• Work to be completed: All of the records below should be output exactly.

[Given data — start]

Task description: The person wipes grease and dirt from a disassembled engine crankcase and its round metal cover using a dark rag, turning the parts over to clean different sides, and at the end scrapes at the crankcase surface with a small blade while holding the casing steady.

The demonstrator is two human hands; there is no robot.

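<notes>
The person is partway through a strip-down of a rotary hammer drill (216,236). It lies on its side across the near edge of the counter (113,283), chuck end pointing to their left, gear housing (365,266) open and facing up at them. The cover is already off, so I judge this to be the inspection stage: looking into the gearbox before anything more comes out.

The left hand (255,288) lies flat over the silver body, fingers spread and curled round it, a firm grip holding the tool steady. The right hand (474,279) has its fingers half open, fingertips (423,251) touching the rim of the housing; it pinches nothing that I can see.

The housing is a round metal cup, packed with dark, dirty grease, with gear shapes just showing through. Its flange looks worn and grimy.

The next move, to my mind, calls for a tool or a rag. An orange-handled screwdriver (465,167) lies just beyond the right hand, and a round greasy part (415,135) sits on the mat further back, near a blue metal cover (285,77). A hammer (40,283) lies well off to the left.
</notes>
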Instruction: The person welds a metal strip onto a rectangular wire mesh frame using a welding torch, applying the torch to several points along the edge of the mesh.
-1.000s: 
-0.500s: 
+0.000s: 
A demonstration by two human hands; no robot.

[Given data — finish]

• Response area:
Task description: The person wipes grease and dirt from a disassembled engine crankcase and its round metal cover using a dark rag, turning the parts over to clean different sides, and at the end scrapes at the crankcase surface with a small blade while holding the casing steady.

The demonstrator is two human hands; there is no robot.

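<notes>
The person is partway through a strip-down of a rotary hammer drill (216,236). It lies on its side across the near edge of the counter (113,283), chuck end pointing to their left, gear housing (365,266) open and facing up at them. The cover is already off, so I judge this to be the inspection stage: looking into the gearbox before anything more comes out.

The left hand (255,288) lies flat over the silver body, fingers spread and curled round it, a firm grip holding the tool steady. The right hand (474,279) has its fingers half open, fingertips (423,251) touching the rim of the housing; it pinches nothing that I can see.

The housing is a round metal cup, packed with dark, dirty grease, with gear shapes just showing through. Its flange looks worn and grimy.

The next move, to my mind, calls for a tool or a rag. An orange-handled screwdriver (465,167) lies just beyond the right hand, and a round greasy part (415,135) sits on the mat further back, near a blue metal cover (285,77). A hammer (40,283) lies well off to the left.
</notes>
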Instruction: The person welds a metal strip onto a rectangular wire mesh frame using a welding torch, applying the torch to several points along the edge of the mesh.
-1.000s: 
-0.500s: 
+0.000s: 
A demonstration by two human hands; no robot.

Now the exercise is finished.